Check each line of the material below for the word "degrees". Say how many lines have it, and nothing else.
►
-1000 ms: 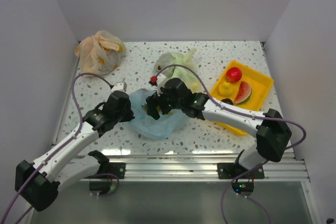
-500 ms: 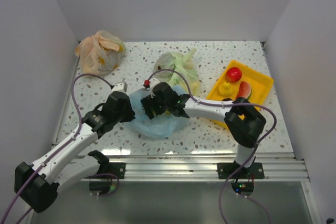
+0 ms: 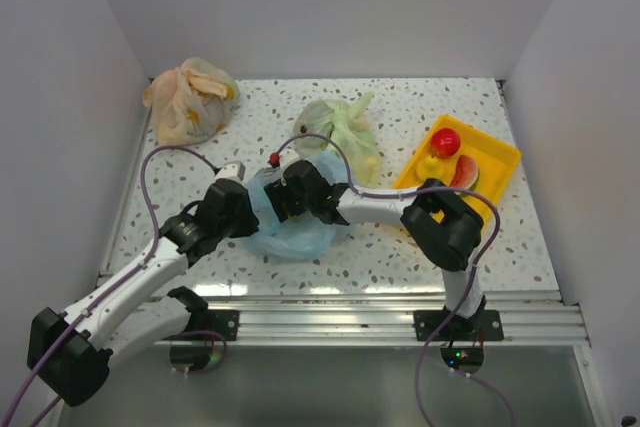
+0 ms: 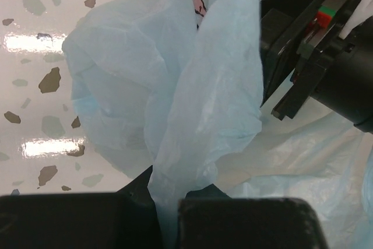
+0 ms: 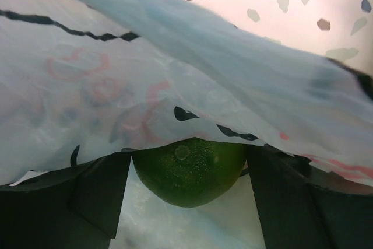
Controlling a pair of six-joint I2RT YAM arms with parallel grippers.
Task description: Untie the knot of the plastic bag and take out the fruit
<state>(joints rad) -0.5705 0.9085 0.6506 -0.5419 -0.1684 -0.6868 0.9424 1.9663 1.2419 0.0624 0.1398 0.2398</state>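
Note:
The light blue plastic bag (image 3: 300,235) lies slumped at the table's centre, with a white-and-pink printed patch (image 5: 105,97). My left gripper (image 3: 243,209) is at the bag's left edge, shut on a gathered strip of its plastic (image 4: 192,115); in the left wrist view the jaws (image 4: 169,205) pinch it. No tied knot shows. My right gripper (image 3: 286,201) reaches into the bag from the right. In the right wrist view its fingers (image 5: 187,161) press both sides of a green round fruit (image 5: 189,180) under the plastic. The red apple (image 3: 446,141), yellow pear (image 3: 430,165) and watermelon slice (image 3: 463,176) lie in the yellow tray (image 3: 502,157).
A pale green bag (image 3: 342,127) sits just behind the blue bag. An orange bag (image 3: 190,99) sits at the back left. White walls close in the speckled table on three sides. The right arm's black body (image 4: 326,56) crowds the left wrist view.
My right gripper has pushed leftward, deeper into the blue bag, and the right arm's elbow has swung in toward the centre. The left arm has barely moved and keeps its hold.

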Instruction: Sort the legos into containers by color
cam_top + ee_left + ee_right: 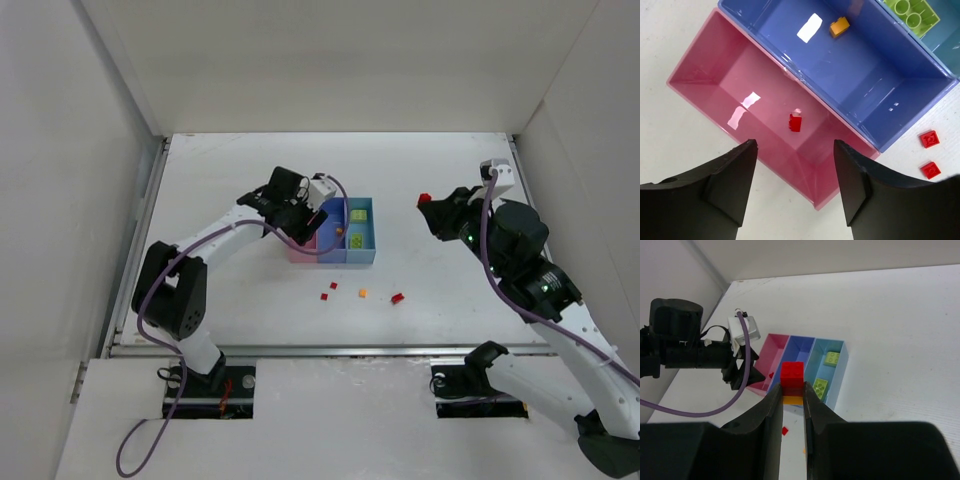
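Note:
Three joined bins sit mid-table: pink [300, 251], blue-violet [332, 248], light blue [362, 255]. My left gripper [305, 222] hangs open and empty over the pink bin [755, 70], which holds one red brick [795, 122]. The blue-violet bin [875, 70] holds an orange brick [839, 27]. The light blue bin [837, 376] holds two yellow-green bricks [831, 358]. My right gripper [792, 390] is raised to the right of the bins, shut on a red brick stacked on an orange one [792, 376].
Loose bricks lie on the table in front of the bins: two red [324, 296] [333, 286], one orange [362, 293], one red [397, 298]. White walls enclose the table on three sides.

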Controlling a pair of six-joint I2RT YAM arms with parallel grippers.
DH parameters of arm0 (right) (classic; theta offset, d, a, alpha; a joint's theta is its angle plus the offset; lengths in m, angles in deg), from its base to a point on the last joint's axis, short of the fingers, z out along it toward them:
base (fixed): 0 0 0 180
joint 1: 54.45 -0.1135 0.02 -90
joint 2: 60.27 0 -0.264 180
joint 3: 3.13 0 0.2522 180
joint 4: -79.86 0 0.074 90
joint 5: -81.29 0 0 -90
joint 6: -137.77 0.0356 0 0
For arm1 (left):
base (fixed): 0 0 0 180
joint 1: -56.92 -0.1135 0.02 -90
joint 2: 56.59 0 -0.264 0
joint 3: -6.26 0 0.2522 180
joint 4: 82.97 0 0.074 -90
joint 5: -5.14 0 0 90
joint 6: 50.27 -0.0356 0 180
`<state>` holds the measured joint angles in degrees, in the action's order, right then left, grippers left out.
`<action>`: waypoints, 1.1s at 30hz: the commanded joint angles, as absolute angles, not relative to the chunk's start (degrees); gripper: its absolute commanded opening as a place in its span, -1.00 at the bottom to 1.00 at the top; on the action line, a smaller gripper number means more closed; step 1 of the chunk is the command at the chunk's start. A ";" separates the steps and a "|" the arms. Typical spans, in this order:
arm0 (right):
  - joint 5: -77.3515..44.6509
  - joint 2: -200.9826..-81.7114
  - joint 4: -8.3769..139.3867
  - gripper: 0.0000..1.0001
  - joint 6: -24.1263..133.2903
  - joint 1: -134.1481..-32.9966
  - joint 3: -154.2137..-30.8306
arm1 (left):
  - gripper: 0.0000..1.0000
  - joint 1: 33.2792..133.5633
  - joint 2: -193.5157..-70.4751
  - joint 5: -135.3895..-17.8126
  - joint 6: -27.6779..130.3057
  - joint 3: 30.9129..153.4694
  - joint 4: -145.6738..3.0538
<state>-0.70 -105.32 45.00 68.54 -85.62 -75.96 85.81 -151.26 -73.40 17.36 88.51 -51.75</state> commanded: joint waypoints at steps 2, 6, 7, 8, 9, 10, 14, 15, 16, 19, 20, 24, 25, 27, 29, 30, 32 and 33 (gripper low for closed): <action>-0.18 -104.56 45.62 -1.00 68.95 -85.38 -76.30 | 0.21 86.19 -148.70 -73.88 17.94 89.37 -52.07; -0.71 -104.56 45.62 -1.00 68.95 -85.38 -76.30 | 0.26 86.19 -145.90 -75.02 18.46 89.37 -52.07; -0.71 -104.56 45.62 -1.00 68.95 -85.38 -76.30 | 0.26 86.19 -145.19 -75.02 18.46 89.98 -52.07; -1.32 -104.56 45.62 -1.00 68.95 -85.38 -76.30 | 0.26 86.19 -144.23 -75.02 18.46 90.68 -52.07; -1.94 -105.09 45.62 -1.00 68.95 -85.38 -76.82 | 0.23 86.19 -142.30 -73.28 18.46 91.99 -52.07; -2.81 -105.09 45.62 -1.00 68.95 -85.38 -77.35 | 0.23 86.19 -141.24 -73.26 17.59 92.79 -52.07; -10.97 -108.24 47.90 -1.00 68.95 -85.38 -79.03 | 0.20 86.19 -135.88 -52.69 10.84 96.13 -52.68; -15.87 -108.86 50.34 -1.00 68.95 -85.38 -79.03 | 0.20 86.19 -134.91 -48.08 10.82 96.66 -53.73; -18.27 -109.57 51.67 -1.00 68.95 -85.38 -79.03 | 0.23 86.19 -134.29 -43.34 11.69 96.66 -55.04; -24.24 -112.82 54.32 -1.00 69.56 -85.38 -80.25 | 0.35 86.19 -135.24 -26.01 23.87 97.19 -62.76; -25.05 -113.35 54.32 -1.00 69.56 -85.38 -80.78 | 0.37 86.19 -136.73 -22.15 28.79 97.19 -65.84; -26.38 -112.13 56.17 -1.00 70.09 -85.38 -80.17 | 0.37 87.33 -136.06 -13.58 49.03 87.74 -88.76; -26.38 -111.43 56.17 -1.00 70.09 -85.38 -79.65 | 0.37 87.33 -136.04 -14.80 49.83 86.83 -93.50; -22.09 -111.42 53.81 -1.00 70.09 -85.38 -79.12 | 0.37 87.33 -136.12 -17.70 49.15 86.82 -92.42; -9.94 -111.42 44.98 -1.00 72.63 -84.86 -79.64 | 0.34 87.33 -137.18 -24.52 44.86 90.93 -81.38; -6.20 -111.42 42.22 -1.00 74.12 -84.86 -79.64 | 0.34 87.33 -137.79 -25.96 41.00 92.60 -76.64; -0.65 -111.42 35.21 -1.00 77.99 -84.33 -78.85 | 0.34 87.86 -138.85 -30.86 28.96 96.65 -64.36; 3.99 -112.64 32.38 -1.00 79.65 -82.94 -78.15 | 0.34 88.47 -138.85 -33.42 27.44 96.66 -62.37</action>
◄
» WRITTEN SOLUTION
2